Wherever a picture appears in the data below, omit it, and restate everything else word for word.
*** SUPPLIED DATA Section Begins ***
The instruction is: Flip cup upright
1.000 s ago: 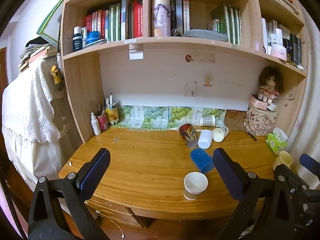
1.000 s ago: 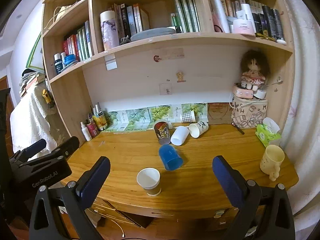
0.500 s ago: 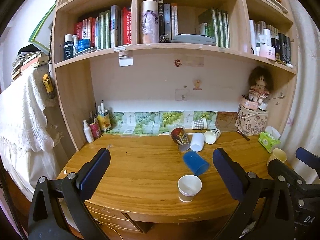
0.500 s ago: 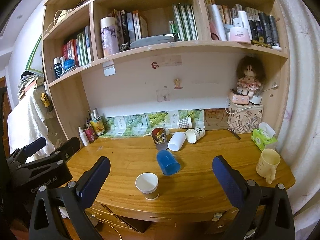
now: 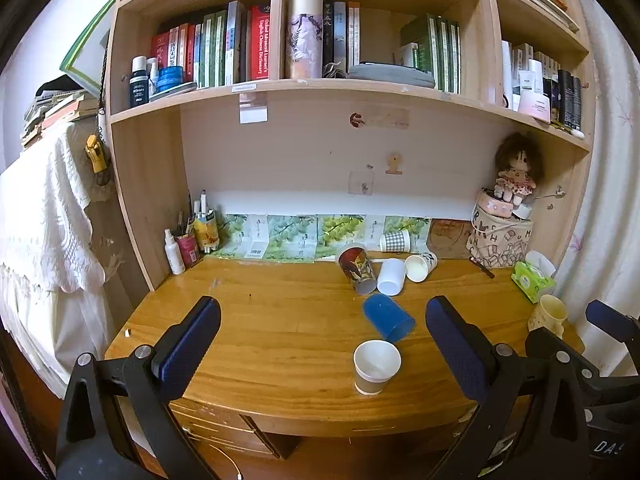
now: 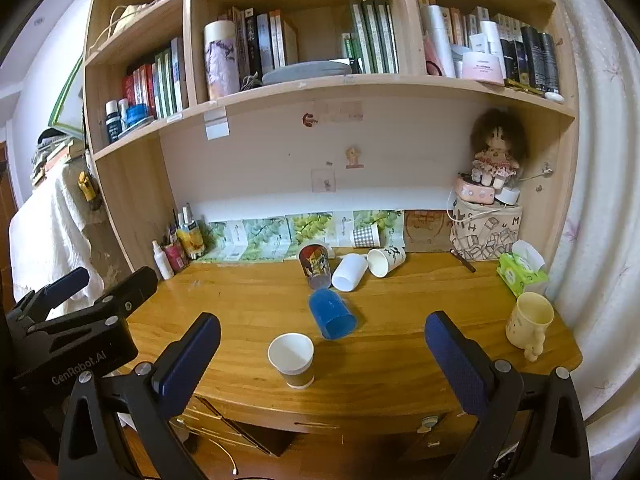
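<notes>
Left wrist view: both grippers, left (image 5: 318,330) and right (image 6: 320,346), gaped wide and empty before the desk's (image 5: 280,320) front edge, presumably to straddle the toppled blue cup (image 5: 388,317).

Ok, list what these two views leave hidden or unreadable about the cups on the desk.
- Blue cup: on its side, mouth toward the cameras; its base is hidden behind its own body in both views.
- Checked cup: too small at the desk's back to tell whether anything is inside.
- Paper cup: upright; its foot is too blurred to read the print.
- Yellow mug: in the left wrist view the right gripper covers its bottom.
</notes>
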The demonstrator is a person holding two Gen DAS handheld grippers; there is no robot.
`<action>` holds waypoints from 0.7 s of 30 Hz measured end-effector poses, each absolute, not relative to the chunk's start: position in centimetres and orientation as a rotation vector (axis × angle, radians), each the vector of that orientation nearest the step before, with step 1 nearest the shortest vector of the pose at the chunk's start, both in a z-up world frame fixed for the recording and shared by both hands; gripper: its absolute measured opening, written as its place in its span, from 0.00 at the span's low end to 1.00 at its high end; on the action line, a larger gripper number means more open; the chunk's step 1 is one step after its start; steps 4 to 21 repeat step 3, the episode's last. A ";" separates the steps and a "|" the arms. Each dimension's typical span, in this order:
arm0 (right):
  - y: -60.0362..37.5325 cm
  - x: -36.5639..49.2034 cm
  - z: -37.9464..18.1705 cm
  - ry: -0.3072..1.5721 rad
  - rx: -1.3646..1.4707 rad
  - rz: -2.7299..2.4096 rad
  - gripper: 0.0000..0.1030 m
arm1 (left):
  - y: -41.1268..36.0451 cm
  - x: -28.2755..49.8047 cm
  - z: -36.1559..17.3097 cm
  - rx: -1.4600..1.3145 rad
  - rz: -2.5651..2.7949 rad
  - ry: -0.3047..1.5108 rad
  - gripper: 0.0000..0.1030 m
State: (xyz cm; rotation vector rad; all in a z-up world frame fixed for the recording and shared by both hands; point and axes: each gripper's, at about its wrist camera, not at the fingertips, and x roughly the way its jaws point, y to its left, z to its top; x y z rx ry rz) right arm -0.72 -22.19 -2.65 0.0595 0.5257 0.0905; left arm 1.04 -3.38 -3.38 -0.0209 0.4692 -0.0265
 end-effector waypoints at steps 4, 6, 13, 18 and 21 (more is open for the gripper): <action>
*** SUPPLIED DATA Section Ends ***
SOLUTION TO THE PROBLEM =>
The instruction is: Flip cup upright
1.000 s ago: 
1.000 s ago: 
0.500 s ago: 
0.500 s ago: 
now: 
now: 
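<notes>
Left wrist view: both grippers, left (image 5: 318,330) and right (image 6: 320,346), gaped wide and empty before the desk's (image 5: 280,320) front edge, presumably to straddle the toppled blue cup (image 5: 388,317).

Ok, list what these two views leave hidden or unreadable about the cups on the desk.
- Blue cup: on its side, mouth toward the cameras; its base is hidden behind its own body in both views.
- Checked cup: too small at the desk's back to tell whether anything is inside.
- Paper cup: upright; its foot is too blurred to read the print.
- Yellow mug: in the left wrist view the right gripper covers its bottom.
</notes>
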The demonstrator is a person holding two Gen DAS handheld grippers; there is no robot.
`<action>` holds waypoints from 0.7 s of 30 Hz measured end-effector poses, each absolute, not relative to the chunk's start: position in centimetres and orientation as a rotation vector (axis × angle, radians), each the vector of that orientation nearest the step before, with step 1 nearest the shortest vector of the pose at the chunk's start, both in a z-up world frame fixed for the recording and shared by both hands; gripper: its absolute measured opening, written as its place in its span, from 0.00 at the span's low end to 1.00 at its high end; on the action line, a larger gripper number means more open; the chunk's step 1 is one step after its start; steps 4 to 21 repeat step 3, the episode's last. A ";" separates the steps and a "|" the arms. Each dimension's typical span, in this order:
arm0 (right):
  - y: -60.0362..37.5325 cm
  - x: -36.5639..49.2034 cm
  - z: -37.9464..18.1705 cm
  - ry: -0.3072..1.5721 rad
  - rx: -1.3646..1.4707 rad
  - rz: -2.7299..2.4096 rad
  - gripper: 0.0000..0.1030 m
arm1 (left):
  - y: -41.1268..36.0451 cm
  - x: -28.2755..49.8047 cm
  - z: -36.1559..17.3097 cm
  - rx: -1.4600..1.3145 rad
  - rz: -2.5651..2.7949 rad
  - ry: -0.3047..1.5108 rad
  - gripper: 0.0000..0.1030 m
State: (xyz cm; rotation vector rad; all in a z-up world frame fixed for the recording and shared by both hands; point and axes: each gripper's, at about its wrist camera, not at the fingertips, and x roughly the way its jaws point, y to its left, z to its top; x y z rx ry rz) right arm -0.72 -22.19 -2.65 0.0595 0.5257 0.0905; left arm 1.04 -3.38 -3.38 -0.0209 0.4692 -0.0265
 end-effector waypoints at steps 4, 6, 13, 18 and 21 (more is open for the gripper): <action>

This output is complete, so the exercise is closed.